Storms were brewing, temperatures were going up and the humidity hung in the air creating a tropical atmosphere.

The theatre named ‘Upstairs at the Gatehouse’ delivers exactly what it says on the tin, and is in fact on the first floor in the Gatehouse Pub. I am sure many of you will have seen the Gatehouse, as it sits at the top of Highgate Village, next to the junctions heading to Kenwood and Hampstead. The appearance of the pub externally is Tudor, and I believe to be one of the oldest in the area. It is also allegedly haunted, although I saw no phantom apparitions.

The bar area was disappointingly generic, lots of light wood panelling, coupled with loud carpet and banquette seating. We headed upstairs to the ‘green room’ which was a fabulous mixture of props, posters and furniture, appearing as a spare room where everything is shoved that you don’t want to display. In the corner we eyed with anticipation a regular domestic chest freezer with signed promises of ice cream.

At the appointed time we, with the other patrons, were called into the theatre, which was a mid-sized auditorium set in the round with rows of stadium crushed velvet seating. We sat in the middle on the back row.

The temperature was going up.

The play was a little known Noel Coward piece called Nude with Violin, which is set in Paris in the mid-1950s. It’s a beautiful comedy of manners set in the drawing room of a recently deceased world renowned artist, Paul Sorodin. His estranged but most immediate family have gathered to sort out the estate in the absence of a will.

As the drama unfolds various characters turn up with letters signed by the artist confirming that they indeed painted the pictures of various periods of his career. In fact we are left wondering whether he actually painted anything himself.

To avoid the scandal the family and the art dealer set about trying to contain the secret with the assistance of the ever present, ever listening, multi skilled valet.

It’s not particularly fast paced, and the entertainment came from the clever and witty one liners.

The theatre itself has not yet been able to invest in air conditioning and the 3 fans and one portable unit could not stop the ever increasing temperature, and despite the claps of thunder (I wondered whether they were indeed part of the production), the air did not cool.
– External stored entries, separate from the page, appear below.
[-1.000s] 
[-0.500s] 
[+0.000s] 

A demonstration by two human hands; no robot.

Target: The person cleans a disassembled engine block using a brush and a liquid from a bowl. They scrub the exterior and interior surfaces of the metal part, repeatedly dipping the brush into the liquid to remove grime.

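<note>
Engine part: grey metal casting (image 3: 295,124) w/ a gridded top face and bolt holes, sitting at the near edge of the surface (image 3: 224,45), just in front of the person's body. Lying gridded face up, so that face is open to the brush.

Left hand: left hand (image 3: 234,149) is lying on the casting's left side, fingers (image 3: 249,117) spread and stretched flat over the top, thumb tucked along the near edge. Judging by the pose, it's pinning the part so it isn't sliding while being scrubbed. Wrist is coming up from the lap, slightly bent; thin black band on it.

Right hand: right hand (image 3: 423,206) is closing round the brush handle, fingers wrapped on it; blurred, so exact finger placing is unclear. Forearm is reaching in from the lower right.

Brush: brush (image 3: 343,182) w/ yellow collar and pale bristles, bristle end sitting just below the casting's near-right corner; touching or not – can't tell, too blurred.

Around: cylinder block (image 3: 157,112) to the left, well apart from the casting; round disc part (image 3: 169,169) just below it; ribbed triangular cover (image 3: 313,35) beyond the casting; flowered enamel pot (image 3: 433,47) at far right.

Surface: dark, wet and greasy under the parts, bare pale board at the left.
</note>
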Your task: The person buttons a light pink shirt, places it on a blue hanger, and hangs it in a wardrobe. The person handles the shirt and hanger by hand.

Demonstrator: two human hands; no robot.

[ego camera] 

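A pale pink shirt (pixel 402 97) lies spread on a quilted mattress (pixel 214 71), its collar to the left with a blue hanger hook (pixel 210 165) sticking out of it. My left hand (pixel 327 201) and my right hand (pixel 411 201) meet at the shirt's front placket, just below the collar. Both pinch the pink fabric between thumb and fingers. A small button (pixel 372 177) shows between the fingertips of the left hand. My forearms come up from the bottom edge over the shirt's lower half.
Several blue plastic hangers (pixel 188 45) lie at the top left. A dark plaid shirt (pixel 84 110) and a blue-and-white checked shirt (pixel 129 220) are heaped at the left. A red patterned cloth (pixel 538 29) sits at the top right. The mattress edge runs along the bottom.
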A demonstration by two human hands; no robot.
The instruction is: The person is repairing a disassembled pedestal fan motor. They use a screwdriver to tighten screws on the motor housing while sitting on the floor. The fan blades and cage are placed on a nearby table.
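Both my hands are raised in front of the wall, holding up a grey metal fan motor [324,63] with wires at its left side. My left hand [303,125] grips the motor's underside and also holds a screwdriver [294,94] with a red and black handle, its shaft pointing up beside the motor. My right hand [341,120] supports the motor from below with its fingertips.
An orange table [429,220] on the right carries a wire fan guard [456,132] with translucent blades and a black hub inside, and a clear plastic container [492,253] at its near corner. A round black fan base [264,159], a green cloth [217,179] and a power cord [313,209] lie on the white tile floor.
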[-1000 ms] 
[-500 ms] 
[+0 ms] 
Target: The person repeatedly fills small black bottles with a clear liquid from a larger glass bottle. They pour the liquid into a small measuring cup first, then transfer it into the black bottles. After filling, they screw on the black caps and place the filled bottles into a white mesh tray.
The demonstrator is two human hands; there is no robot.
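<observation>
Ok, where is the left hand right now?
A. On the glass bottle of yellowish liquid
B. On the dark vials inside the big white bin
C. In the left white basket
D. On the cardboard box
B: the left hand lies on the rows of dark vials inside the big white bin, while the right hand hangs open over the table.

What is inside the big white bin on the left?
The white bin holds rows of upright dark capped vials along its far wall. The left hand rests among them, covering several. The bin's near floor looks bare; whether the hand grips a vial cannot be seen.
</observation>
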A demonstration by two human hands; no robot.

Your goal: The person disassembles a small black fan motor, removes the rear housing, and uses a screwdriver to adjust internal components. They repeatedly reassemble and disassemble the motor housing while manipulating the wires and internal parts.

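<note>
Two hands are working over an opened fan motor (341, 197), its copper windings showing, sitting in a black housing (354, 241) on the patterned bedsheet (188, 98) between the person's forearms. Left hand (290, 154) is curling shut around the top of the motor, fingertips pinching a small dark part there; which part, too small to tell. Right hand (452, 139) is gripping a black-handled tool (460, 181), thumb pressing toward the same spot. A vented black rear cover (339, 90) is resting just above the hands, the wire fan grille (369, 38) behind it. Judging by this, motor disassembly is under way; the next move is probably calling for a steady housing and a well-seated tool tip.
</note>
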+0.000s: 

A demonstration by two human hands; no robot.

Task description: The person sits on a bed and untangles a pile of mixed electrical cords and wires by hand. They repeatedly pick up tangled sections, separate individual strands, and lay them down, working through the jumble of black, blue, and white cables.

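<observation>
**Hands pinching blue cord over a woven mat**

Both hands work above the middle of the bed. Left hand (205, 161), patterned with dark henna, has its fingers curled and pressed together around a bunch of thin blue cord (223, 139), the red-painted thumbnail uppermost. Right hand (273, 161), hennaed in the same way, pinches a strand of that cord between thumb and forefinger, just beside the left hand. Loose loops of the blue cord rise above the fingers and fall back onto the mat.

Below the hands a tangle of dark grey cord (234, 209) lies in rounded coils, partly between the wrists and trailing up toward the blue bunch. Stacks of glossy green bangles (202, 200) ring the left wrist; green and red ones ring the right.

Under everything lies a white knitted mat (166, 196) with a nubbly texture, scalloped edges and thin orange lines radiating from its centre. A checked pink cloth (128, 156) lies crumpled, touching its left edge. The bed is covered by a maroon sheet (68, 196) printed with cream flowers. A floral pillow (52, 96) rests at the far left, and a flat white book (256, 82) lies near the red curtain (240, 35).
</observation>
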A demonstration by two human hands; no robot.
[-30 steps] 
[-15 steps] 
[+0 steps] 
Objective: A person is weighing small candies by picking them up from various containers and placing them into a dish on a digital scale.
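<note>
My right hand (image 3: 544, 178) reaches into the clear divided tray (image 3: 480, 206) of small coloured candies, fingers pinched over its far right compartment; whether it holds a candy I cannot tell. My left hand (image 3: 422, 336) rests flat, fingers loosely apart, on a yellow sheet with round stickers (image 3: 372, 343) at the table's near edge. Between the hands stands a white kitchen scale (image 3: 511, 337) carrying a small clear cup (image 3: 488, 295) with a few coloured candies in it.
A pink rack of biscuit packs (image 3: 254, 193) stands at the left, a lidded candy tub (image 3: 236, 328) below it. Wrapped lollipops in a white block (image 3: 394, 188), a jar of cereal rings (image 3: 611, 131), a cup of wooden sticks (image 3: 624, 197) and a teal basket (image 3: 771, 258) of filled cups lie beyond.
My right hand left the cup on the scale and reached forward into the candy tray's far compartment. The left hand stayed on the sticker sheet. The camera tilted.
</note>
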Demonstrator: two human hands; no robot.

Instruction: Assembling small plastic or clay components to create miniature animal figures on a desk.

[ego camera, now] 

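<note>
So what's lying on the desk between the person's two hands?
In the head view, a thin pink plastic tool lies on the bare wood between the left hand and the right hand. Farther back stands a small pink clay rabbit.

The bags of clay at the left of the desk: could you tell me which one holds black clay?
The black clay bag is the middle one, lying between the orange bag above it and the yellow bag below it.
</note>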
In the interval we headed for ice cream and some air. While it was cooler outside of the auditorium it was far from cool, and the rain was heavy so rather than risk flat hair we had to stand by the open outer pub doors and try and cool down. The creamy vanilla ice cream helped.

Things seemed to get hotter in the second act. By the end I was sticky beyond belief and feeling a little dizzy, which was a shame as it was a wonderfully funny tale ridiculing the world of modern art, with which I agree.

It reminded me of a visit some years ago to Flowers East on Richmond Road in Hackney when I lived there. I had seen some beautiful paintings on the first floor, and took some very arty friends, Rita and Andre, to view. The ground floor contained what I like to call ‘paint splodges’, and when we headed to the first floor I was aghast to realise that my favoured exhibition had been replaced by more paint splodges.

‘Oh no! These paintings are the same as downstairs!’ I exclaimed.

A curator appeared and informed us in an irritated manner ‘These have absolutely nothing to do with the exhibition downstairs.’

‘They look the same to me.’ I said

‘To the untrained eye maybe.’ He replied with an ever increasing patronising tone.

‘If that’s training my eye, I would rather stay unpretentious and untrained.’ I added, and at this he scurried back to his room. Rita, Andre and I nearly fell to the floor laughing.

It is ridiculous, and I am well aware that I don’t ‘understand’ some modern art, but I am not sure I want to. Educating Rita springs to mind (and not the aforementioned Rita).

I guess a good Boulevardier has to maintain a pretence of being in tune with the art world, but maybe I am more independent and happy to confidently assert my own opinion at the utter rubbish which can be defined as modern art.

So Mr Coward I am right there with you in ridiculing something so easily set up to be mocked.